• [Exercise]:
Your reply must consist of the data below, reproduced character for character.
[[ Stored data, beginning ]]
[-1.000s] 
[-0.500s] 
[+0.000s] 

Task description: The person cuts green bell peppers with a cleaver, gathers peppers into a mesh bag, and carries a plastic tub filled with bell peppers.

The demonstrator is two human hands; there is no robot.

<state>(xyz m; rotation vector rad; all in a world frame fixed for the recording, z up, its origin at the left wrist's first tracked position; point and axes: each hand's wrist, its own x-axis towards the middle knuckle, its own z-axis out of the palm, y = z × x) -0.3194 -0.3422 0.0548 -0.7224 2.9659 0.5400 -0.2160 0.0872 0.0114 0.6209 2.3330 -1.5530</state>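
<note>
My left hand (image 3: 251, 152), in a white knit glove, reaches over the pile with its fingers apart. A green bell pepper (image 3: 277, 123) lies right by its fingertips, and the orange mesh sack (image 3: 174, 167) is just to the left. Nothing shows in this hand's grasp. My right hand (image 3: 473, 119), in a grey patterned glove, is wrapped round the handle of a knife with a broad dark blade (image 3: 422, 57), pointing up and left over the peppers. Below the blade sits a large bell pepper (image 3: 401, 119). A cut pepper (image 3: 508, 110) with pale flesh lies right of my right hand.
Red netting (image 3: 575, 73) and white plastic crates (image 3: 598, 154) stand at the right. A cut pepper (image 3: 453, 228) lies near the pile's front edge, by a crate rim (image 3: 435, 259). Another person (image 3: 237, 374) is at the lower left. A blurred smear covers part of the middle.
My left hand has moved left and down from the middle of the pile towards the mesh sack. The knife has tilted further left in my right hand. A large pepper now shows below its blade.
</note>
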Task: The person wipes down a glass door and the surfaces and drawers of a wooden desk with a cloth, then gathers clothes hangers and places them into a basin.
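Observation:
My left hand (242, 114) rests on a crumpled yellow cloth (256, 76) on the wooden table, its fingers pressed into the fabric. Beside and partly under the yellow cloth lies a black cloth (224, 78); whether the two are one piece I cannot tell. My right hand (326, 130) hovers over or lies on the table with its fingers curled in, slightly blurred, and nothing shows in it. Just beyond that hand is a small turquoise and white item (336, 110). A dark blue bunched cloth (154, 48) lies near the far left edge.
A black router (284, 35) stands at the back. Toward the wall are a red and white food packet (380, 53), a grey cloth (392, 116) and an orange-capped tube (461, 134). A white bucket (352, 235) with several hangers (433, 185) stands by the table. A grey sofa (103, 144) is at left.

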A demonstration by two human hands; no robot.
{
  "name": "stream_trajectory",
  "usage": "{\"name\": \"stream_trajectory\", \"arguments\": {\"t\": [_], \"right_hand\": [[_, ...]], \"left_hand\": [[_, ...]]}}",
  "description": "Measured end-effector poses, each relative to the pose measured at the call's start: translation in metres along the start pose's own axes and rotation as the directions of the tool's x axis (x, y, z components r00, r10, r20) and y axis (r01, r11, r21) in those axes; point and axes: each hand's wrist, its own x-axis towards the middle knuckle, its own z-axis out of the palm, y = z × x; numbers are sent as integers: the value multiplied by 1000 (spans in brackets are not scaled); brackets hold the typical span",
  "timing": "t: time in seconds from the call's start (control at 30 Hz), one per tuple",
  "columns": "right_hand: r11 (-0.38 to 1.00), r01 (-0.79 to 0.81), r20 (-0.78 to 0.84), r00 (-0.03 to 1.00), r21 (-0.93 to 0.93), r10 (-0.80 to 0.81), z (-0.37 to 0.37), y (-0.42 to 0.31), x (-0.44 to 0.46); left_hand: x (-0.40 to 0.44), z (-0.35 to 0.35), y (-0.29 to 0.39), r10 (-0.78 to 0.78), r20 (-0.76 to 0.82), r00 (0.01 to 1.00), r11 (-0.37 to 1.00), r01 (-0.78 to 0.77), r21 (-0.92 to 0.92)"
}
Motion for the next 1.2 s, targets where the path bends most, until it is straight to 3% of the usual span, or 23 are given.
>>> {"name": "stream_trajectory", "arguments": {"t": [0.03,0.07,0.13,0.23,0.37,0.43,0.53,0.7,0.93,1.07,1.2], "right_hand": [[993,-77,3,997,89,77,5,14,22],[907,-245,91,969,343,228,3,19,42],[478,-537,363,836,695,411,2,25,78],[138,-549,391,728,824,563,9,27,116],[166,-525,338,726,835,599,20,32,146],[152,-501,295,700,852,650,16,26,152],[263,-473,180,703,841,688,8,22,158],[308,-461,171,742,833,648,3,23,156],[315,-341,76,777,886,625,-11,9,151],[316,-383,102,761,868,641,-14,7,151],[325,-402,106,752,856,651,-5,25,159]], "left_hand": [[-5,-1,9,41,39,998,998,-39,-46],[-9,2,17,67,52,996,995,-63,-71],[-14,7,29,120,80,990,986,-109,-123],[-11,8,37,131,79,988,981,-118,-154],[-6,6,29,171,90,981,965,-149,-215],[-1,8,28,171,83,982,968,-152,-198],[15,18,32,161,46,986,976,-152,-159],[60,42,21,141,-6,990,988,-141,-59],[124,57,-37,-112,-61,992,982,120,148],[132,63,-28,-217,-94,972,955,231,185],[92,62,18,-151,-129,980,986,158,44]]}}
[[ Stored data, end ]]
• [Solved exercise]:
[-1.000s] 
[-0.500s] 
[+0.000s] 

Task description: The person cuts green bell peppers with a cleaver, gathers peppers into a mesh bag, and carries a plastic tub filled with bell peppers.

The demonstrator is two human hands; there is no robot.

<state>(xyz m; rotation vector rad; all in a world frame fixed for the recording, z up, its origin at the left wrist's first tracked position; point and axes: each hand's wrist, its own x-axis towards the middle knuckle, its own z-axis out of the palm, y = z × x) -0.3194 -0.3422 0.0548 -0.7224 2.9659 0.5400 -0.2160 0.0872 0.0114 0.6209 2.3330 -1.5530</state>
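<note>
My left hand (image 3: 251, 152), in a white knit glove, reaches over the pile with its fingers apart. A green bell pepper (image 3: 277, 123) lies right by its fingertips, and the orange mesh sack (image 3: 174, 167) is just to the left. Nothing shows in this hand's grasp. My right hand (image 3: 473, 119), in a grey patterned glove, is wrapped round the handle of a knife with a broad dark blade (image 3: 422, 57), pointing up and left over the peppers. Below the blade sits a large bell pepper (image 3: 401, 119). A cut pepper (image 3: 508, 110) with pale flesh lies right of my right hand.
Red netting (image 3: 575, 73) and white plastic crates (image 3: 598, 154) stand at the right. A cut pepper (image 3: 453, 228) lies near the pile's front edge, by a crate rim (image 3: 435, 259). Another person (image 3: 237, 374) is at the lower left. A blurred smear covers part of the middle.
My left hand has moved left and down from the middle of the pile towards the mesh sack. The knife has tilted further left in my right hand. A large pepper now shows below its blade.
</note>
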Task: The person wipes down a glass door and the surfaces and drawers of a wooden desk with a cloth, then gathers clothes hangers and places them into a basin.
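Observation:
My left hand (242, 114) rests on a crumpled yellow cloth (256, 76) on the wooden table, its fingers pressed into the fabric. Beside and partly under the yellow cloth lies a black cloth (224, 78); whether the two are one piece I cannot tell. My right hand (326, 130) hovers over or lies on the table with its fingers curled in, slightly blurred, and nothing shows in it. Just beyond that hand is a small turquoise and white item (336, 110). A dark blue bunched cloth (154, 48) lies near the far left edge.
A black router (284, 35) stands at the back. Toward the wall are a red and white food packet (380, 53), a grey cloth (392, 116) and an orange-capped tube (461, 134). A white bucket (352, 235) with several hangers (433, 185) stands by the table. A grey sofa (103, 144) is at left.
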
A demonstration by two human hands; no robot.
{
  "name": "stream_trajectory",
  "usage": "{\"name\": \"stream_trajectory\", \"arguments\": {\"t\": [_], \"right_hand\": [[_, ...]], \"left_hand\": [[_, ...]]}}",
  "description": "Measured end-effector poses, each relative to the pose measured at the call's start: translation in metres along the start pose's own axes and rotation as the directions of the tool's x axis (x, y, z components r00, r10, r20) and y axis (r01, r11, r21) in those axes; point and axes: each hand's wrist, its own x-axis towards the middle knuckle, its own z-axis out of the palm, y = z × x; numbers are sent as integers: the value multiplied by 1000 (spans in brackets are not scaled); brackets hold the typical span",
  "timing": "t: time in seconds from the call's start (control at 30 Hz), one per tuple",
  "columns": "right_hand: r11 (-0.38 to 1.00), r01 (-0.79 to 0.81), r20 (-0.78 to 0.84), r00 (-0.03 to 1.00), r21 (-0.93 to 0.93), r10 (-0.80 to 0.81), z (-0.37 to 0.37), y (-0.42 to 0.31), x (-0.44 to 0.46); left_hand: x (-0.40 to 0.44), z (-0.35 to 0.35), y (-0.29 to 0.39), r10 (-0.78 to 0.78), r20 (-0.76 to 0.82), r00 (0.01 to 1.00), r11 (-0.37 to 1.00), r01 (-0.78 to 0.77), r21 (-0.92 to 0.92)"
}
Motion for the next 1.2 s, targets where the path bends most, until it is straight to 3% of the usual span, or 23 are given.
>>> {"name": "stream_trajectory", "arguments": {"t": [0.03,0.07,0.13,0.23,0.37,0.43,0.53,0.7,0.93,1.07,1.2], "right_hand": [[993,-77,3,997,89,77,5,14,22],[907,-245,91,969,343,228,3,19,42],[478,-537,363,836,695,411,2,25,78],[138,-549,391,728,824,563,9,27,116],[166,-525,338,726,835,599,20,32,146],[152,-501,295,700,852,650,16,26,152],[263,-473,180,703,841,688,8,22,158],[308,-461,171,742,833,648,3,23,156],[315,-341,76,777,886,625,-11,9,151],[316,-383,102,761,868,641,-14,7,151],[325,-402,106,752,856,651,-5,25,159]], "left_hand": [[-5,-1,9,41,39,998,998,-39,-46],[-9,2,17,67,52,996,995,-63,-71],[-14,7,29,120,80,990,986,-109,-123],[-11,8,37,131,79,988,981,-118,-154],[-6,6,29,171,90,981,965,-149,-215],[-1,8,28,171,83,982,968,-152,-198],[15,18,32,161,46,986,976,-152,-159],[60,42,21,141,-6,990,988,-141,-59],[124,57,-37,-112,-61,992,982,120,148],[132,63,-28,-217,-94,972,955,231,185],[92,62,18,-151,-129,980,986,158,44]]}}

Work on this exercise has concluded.